'Who is already actively preparing for Brexit?,' Leon Kanters, Tax Partner at KPMG Meijburg asks, eagerly scanning the room. The question he has just asked appears on the screen behind him. Each of the 105 participants in the KPMG Brexit pushes a button on their voting device. Their answers appear in the screen in a matter of seconds. It emerges that only 31% are actively preparing for Brexit. 'Well, good that you came to this seminar,' Kanters says with a smile. 'It's not too late yet. But time is beginning to run out.'
On 24 June 2016, the day of the Brexit vote, a shock wave went through the geopolitical and economic landscape. Almost no one had expected that the United Kingdom would actually vote in favour of leaving the European Union. What would happen next? Would the borders be closed? Would trade tariffs be imposed again? And what would happen to the UK legislation that was intertwined with that of the EU? The panic in the market was palpable.

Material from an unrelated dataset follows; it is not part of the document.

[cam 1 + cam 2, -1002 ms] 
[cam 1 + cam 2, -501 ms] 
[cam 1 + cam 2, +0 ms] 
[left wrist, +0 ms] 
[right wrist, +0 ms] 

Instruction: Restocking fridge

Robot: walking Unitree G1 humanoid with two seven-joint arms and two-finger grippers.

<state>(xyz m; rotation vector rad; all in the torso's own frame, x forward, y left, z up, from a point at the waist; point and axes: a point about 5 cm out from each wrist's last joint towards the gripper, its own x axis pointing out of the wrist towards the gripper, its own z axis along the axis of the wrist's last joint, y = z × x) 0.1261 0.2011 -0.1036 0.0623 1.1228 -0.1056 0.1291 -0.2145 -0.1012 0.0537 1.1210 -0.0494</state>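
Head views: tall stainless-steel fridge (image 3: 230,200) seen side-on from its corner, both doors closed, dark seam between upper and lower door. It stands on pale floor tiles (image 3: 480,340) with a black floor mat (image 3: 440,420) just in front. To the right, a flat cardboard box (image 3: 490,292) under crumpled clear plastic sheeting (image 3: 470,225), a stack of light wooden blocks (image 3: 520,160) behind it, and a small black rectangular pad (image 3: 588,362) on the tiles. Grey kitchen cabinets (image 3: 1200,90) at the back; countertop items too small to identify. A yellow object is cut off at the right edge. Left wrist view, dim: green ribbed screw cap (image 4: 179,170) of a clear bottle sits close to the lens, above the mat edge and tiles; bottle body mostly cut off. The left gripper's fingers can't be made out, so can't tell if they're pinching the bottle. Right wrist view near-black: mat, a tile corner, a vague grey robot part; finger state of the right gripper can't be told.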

Today, two years later, the Brexit storm appears to have settled down again. Many businesses are waiting for the outcome of the protracted negotiations between the EU and the UK. As long as that is still unknown, taking any action seems pointless.
But nothing could be further from the truth. A so-called 'cliff edge scenario', where the UK leaves the UK without a formal withdrawal agreement, appears to be have been avoided. But the opposite scenario, a soft Brexit where the UK remains a member of the European Economic Area, has also been swept aside by prime minister Theresa May. 'A free trade agreement will be concluded,' says Kanters. 'The question is what it will look like. One thing is certain: customs formalities will return. And businesses have to begin preparing for this today. But there are more consequences….'
For this reason, KPMG has together with Meijburg & Co organised the seminar Insights into the Consequences of Brexit for businesses. Under the supervision of the KPMG Brexit Task Force, a concrete business case is addressed. In this business case, a fictitious company from the food and drinks sector is analysed through a multidisciplinary approach. The company has logistics centres in the Netherlands, Germany and the United Kingdom. 'That is almost exactly how are operations run!,' a participant enthusiastically comments.
The seminar is further testament to the major impact Brexit has on Dutch businesses. During the vote on the first day, 62% of the participants state that the impact on their business is significant. However, this increases strongly, to 90%, when the issue is again put to a vote on the second day. The multidisciplinary approach to the business case has shown that inaction is not an option.
The business case, too, is based on a free trade agreement, bearing in mind the red line drawn by May. The analysis shows that customs fees will not be the only problem. Because what will happen to HR? And what about IT systems; will they have to be adjusted? Will the supply chain have to be reconsidered? What will be the impact on finance and accounting? Brexit creates not only threats, but also opportunities.
There will be an impact, but how do you ensure that you can optimally anticipate the dilemmas created by Brexit? The business case shows there is no one-size-fits-all solution. The sector and customer needs are key drivers that determine the actions that need to be taken and the processes that have to be put in place. So the resounding underlying message is: Start today.
At the end of the seminar, the participants all have the same general response. This has been the first Brexit seminar where concrete scenarios have been highlighted, clear insights have been shared and practical leaflets have been handed out. For instance Marieke van Dok, Deputy Director of European and International Affairs at the Ministry of Economic Affairs and Climate Policy, emphasises how important it is to start taking action on Brexit now: 'Businesses will have to examine and analyse what Brexit will mean to them and this Brexit seminar has been a good showcase of why no one should delay these steps.' Nick Coppin, head of policy at the British embassy, said that he was very impressed with the Brexit seminar: 'I have not seen the possible implications of the worst case scenario set out so clearly before, although we want a more positive outcome than that.'
The Brexit clock is ticking on regardless. Now is the time to take action. No matter what shape it will take, Brexit will hurt businesses. So ask yourself, not tomorrow, but today: How am I going to prepare for Brexit?